JawaPos. com –Kepolisian Resor (Polres)  Pidie, Provinsi Aceh, memburu seorang pria berinisial I yang diduga pengguna jasa prostitusi anak di bawah umur. Sebelumnya, polisi sudah mengamankan tiga tersangka dalam peristiwa tersebut.

”Pelaku berinisial I, kami masukkan daftar pekerjaan orang (DPO) karena diduga telah melarikan diri, ” kata Kasatreskrim Polres Pidie  Iptu Ferdian Chandra seperti dilansir dari Antara pada Minggu (18/10).

Tiga tersangka yang sudah ditangkap sebelumnya, sendat Ferdian, yakni  Irena Fransisca Regalado alias Ririn, 38, ibu vila tangga warga Desa Blang Paseh, Kecamatan Kota Sigli, Kabupaten Pidie  yang diduga sebagai mucikari. Selain itu, dua pelaku yang diduga pengguna  jasa prostitusi masing-masing Kawan alias Tolek Salak, 40, distributor, warga Desa Gampong Raya Lhok Kaju, Kecamatan Indra Jaya, Kabupaten Pidie, serta Deni Imrayadi, 26, warga Desa Lamseupeung, Kecamatan Lueng Bata, Kota Banda Aceh.

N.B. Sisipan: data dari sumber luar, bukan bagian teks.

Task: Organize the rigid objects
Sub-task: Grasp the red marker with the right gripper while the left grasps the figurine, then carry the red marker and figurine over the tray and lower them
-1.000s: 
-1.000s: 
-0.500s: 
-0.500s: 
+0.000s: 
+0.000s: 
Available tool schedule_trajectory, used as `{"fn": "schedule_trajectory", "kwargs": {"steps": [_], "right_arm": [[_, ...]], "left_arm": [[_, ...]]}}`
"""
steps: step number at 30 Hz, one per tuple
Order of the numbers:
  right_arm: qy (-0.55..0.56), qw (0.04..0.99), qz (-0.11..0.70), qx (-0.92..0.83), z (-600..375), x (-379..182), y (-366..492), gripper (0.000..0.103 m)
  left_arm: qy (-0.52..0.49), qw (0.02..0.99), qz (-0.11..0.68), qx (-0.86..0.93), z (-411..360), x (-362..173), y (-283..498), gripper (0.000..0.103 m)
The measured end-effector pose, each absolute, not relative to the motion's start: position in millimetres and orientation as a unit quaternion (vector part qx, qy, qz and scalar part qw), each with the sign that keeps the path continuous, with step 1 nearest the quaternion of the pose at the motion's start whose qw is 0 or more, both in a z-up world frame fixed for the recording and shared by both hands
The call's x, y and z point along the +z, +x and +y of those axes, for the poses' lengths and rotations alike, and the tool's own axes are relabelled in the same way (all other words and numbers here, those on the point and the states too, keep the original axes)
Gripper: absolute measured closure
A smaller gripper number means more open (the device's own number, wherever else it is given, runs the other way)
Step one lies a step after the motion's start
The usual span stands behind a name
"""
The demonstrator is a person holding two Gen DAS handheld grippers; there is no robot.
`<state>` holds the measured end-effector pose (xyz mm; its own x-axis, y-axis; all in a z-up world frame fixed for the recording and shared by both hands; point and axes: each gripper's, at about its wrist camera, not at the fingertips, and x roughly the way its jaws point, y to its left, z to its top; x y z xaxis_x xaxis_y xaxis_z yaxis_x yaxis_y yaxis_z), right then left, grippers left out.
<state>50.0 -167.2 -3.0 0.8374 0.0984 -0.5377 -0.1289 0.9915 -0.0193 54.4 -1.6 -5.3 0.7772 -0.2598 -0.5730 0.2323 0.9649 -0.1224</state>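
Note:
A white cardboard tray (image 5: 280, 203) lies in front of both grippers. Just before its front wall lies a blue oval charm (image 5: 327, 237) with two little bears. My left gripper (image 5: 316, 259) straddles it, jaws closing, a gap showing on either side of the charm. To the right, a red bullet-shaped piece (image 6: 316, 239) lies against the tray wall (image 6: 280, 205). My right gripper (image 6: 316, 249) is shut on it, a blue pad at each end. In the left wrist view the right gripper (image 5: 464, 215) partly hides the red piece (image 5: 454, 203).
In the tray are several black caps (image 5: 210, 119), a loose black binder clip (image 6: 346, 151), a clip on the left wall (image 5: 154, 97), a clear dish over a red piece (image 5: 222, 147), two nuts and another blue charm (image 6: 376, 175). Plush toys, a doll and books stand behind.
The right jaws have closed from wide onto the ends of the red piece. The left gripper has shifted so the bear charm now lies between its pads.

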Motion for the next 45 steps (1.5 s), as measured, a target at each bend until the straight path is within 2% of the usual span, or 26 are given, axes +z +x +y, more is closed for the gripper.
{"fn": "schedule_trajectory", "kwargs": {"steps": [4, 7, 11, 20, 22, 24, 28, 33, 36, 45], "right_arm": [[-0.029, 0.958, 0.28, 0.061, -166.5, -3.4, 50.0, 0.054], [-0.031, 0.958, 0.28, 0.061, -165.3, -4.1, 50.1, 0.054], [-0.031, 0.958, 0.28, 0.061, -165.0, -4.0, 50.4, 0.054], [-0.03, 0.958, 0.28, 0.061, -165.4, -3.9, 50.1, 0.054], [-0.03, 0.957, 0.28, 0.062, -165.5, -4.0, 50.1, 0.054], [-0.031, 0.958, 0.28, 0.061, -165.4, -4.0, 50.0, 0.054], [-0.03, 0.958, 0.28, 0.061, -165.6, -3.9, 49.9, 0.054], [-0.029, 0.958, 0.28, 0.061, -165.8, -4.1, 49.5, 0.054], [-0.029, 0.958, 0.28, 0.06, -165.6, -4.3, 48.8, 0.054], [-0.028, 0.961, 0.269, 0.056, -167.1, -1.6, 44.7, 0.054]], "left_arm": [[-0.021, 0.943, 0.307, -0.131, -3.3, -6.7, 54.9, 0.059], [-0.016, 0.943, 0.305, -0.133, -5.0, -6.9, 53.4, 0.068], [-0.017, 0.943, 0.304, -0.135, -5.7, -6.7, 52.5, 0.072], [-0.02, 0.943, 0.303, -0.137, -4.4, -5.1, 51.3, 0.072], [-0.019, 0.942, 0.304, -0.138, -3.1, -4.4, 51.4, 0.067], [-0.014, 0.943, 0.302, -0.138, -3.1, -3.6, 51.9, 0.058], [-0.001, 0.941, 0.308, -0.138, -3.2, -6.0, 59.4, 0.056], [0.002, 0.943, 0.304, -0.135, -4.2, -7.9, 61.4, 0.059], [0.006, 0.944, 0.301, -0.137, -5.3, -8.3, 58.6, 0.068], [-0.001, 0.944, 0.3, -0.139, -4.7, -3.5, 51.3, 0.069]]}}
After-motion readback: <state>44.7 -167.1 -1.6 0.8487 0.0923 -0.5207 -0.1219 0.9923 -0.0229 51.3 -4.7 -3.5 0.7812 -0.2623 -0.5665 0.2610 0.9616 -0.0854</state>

Ferdian Chandra  menjelaskan, pelaku berinisial I diburu polisi sebab pria tersebut diduga terlibat pada perkara tindak pidana perdagangan orang dan tindak pidana persetubuhan kepada anak di bawah umur. Meski sudah menahan tiga tersangka, petugas memastikan tetap akan memburu pelaku yang sudah dimasukkan ke di dalam DPO guna mempertanggungjawabkan perbuatannya secara hukum.

Menurut Ferdian, terungkapnya kasus itu setelah petugas mendapatkan laporan dari masyarakat terkait dugaan tindak pidana perdagangan karakter dan tindak pidana prostitusi dengan diduga melibatkan anak di bawah umur sebagai korban. Polisi lalu melakukan penyelidikan dan berhasil menangkap sejumlah pelaku di beberapa kedudukan.

”Berdasar pengembangan, diperoleh fakta baru bahwa seorang mucikari diduga memperdagangkan anak di bawah umur kepada para pengguna, secara bayaran sebesar Rp 200 ribu sampai Rp 500 ribu, ” ujar Ferdian.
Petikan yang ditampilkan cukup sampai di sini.